However, this is not to be understood as a limitation. In other embodiments, the protruded section 328 may be located de-centralized without departing from the scope of the invention. The protruded section 328 can be a high-pressure feedthrough that provides an electrical connection between the acoustic transducer 202 and the work string 102. The high-pressure feedthrough may be configured to withstand pressure differences up to 30 kpsi at temperatures up to 175 °C. In embodiments, the protruded section 328 may be an integral part with back surface 310 which in turn may be an integral part with the sidewall 312. A first electrical connector 330 extends into the chamber 306 to couple to the first terminal 210 of the acoustic transducer 202. A second electrical connector 332 extends into the chamber 306 to couple to the second terminal 212.
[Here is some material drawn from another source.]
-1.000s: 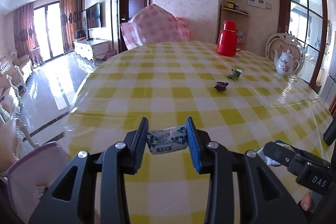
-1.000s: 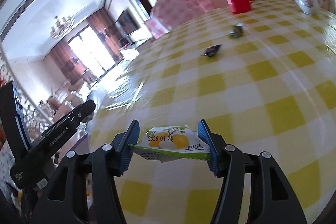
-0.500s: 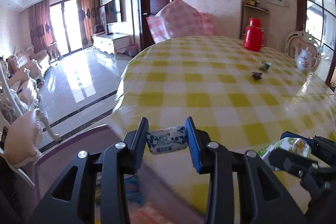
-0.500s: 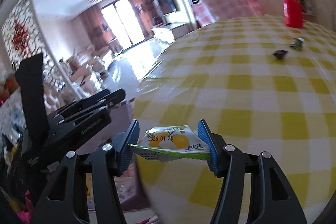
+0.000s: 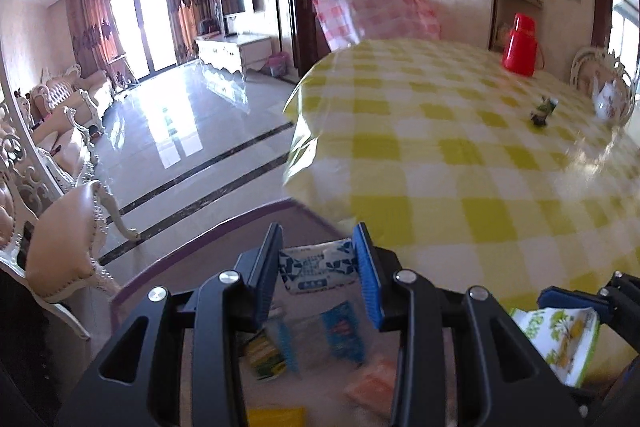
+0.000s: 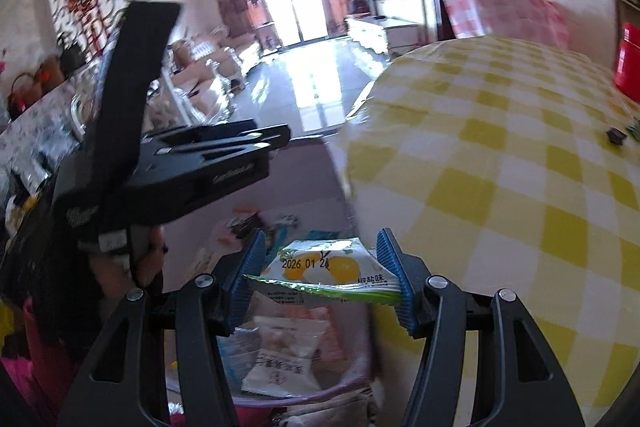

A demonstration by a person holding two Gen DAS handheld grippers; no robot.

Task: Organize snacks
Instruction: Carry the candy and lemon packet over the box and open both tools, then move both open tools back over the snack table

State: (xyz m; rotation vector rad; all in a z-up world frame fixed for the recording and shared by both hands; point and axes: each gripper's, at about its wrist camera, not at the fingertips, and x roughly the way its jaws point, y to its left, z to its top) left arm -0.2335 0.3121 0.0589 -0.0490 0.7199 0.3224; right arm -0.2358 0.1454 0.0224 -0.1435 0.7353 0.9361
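Left wrist view: your left gripper (image 5: 319, 267) tilted downward, pinching a blue-and-white snack packet (image 5: 318, 265) above the purple-rimmed bin (image 5: 208, 231) beside the table (image 5: 460, 155). Your right gripper (image 6: 320, 273) likewise clamped a green-and-yellow snack packet (image 6: 324, 273) over it.

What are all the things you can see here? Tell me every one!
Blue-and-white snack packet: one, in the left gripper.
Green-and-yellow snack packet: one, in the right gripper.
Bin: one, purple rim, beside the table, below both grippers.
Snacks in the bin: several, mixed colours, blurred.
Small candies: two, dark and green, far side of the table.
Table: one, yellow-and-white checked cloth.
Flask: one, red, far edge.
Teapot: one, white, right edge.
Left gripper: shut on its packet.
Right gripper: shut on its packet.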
[0019] Figure 4 shows a front perspective view 400 of the acoustic sensor 108, in an illustrative embodiment. The front perspective view 400 shows the outer surface (i.e., the first face 320) of the acoustic membrane. Circular corrugations 402 can be seen on the outer surface. The circular shape of corrugations 402 was chosen in this embodiment due to the circular shape of the acoustic membrane 304. In other embodiments, the acoustic membrane 304 may have another shape such as an oval, elliptical, rectangular (e.g., rectangular with rounded edges), or even an irregular shape. In such embodiments, corrugations 402 would have a corresponding oval, elliptical, rectangular (e.g., rectangular with rounded edges), or even an irregular shape without departing from the scope of this disclosure. However, the circular shape of the acoustic membrane 304 is beneficial as it allows to include corrugations 402 in a cost effective and reliable way. In addition, the circular shape of the acoustic membrane 304 provides a more constant response over a larger frequency band compared to acoustic membranes shaped differently (such as oval, elliptical, rectangular acoustic membranes).
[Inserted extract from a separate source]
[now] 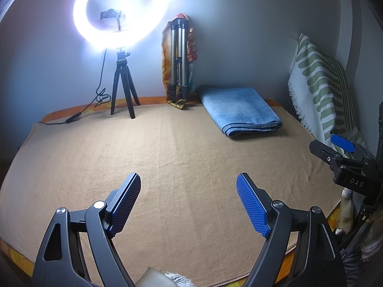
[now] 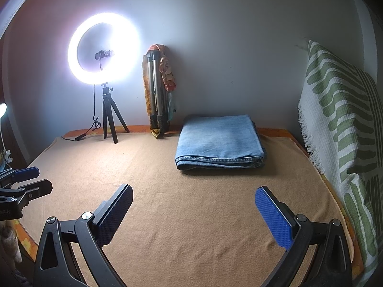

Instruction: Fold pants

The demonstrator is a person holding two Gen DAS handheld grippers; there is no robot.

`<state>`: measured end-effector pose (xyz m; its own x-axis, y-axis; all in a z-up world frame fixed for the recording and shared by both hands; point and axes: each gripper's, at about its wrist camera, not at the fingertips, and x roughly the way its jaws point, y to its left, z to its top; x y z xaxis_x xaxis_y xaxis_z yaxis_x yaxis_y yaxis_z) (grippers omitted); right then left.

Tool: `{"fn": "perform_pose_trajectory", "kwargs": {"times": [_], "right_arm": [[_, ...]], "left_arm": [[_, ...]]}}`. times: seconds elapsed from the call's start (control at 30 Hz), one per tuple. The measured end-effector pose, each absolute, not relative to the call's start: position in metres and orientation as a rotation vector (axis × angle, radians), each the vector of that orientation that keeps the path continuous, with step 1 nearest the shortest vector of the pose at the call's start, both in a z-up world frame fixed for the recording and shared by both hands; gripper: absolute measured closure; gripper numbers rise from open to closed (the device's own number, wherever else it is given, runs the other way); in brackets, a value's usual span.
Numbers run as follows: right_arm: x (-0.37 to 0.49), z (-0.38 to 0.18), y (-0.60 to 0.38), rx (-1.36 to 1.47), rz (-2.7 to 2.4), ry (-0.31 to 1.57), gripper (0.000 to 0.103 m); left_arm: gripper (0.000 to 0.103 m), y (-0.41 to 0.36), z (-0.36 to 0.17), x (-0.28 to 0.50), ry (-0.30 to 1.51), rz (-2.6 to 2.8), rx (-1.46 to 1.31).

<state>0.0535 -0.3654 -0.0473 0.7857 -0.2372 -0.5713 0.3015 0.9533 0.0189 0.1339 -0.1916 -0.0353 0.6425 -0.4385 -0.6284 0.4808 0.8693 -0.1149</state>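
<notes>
Bare tan blanket (image 2: 191, 215) up to folded pants (image 2: 219, 142), ring light (image 2: 104, 49), tripod (image 2: 156, 88) along wall.

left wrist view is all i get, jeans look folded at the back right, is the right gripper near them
Observer: No. The right gripper is open and empty, with bare blanket between it and the jeans.
Operator: can't see the jeans' far right edge well, anything against it
Observer: From the right wrist view, a dark strip shows along that edge, and the green-patterned cloth stands apart from it.
Operator: anything off to my left i'm missing
Observer: Yes, a small lit lamp shows at the far left edge of the right wrist view, beyond the ring light.
</notes>
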Motion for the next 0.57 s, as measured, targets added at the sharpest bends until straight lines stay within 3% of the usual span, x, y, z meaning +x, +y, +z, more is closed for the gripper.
{"fn": "perform_pose_trajectory", "kwargs": {"times": [0.57], "right_arm": [[0.0530,-0.0494,-0.3636,0.114,-0.288,0.607,0.000]], "left_arm": [[0.020,-0.1899,-0.0344,0.1326,0.669,-0.513,0.086]]}}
[0020] Figure 5 shows a rear perspective view 500 of the acoustic sensor 108 showing details of the protruded section 328. The protruded section 328 includes a first prong 502 electrically coupled to the first electrical connector 330 and a second prong 504 electrically coupled to the second electrical connector 332. The first prong 502 and second prong 504 extends from a rear face 506 of the protruded section 328 and can be inserted into complementary sockets (not shown) of the work string 102 for electrical connection of the acoustic sensor 108 to the processor 112. An alignment member such as an alignment pin 510 is located at the rear face 506. The alignment pin 510 connects into a corresponding alignment receptacle (not shown) of the work string 102 to aid in properly aligning the first prong 502 and the second prong 504 with the complementary sockets of the work string 102. In an alternate embodiment, alignment of first and second prong 502, 504 with the complementary sockets of the work string 102 is created by a tongue and groove system (not shown). In yet an alternate embodiment, the protruded section 328 has a different shape that is not rotationally symmetrical and that provide alignment guidance without additional alignment members. A port 508 is located at the rear face 506. The port 508 allows the fluid 326 to be introduced into the chamber 306 of the acoustic sensor 108. A plug or cap can be secured at the port 508 to close the port once the fluid 326 is in the chamber 306. In various embodiments, the port 508 can include one or more ports. While only one port 508 is shown in Figure 5, two or more ports can be used to introduce the fluid 326 into chamber 306. For example, while the fluid 326 may be introduced into chamber 306 via a first port, a second port may be used to vent chamber 306 and to remove gas from chamber 306.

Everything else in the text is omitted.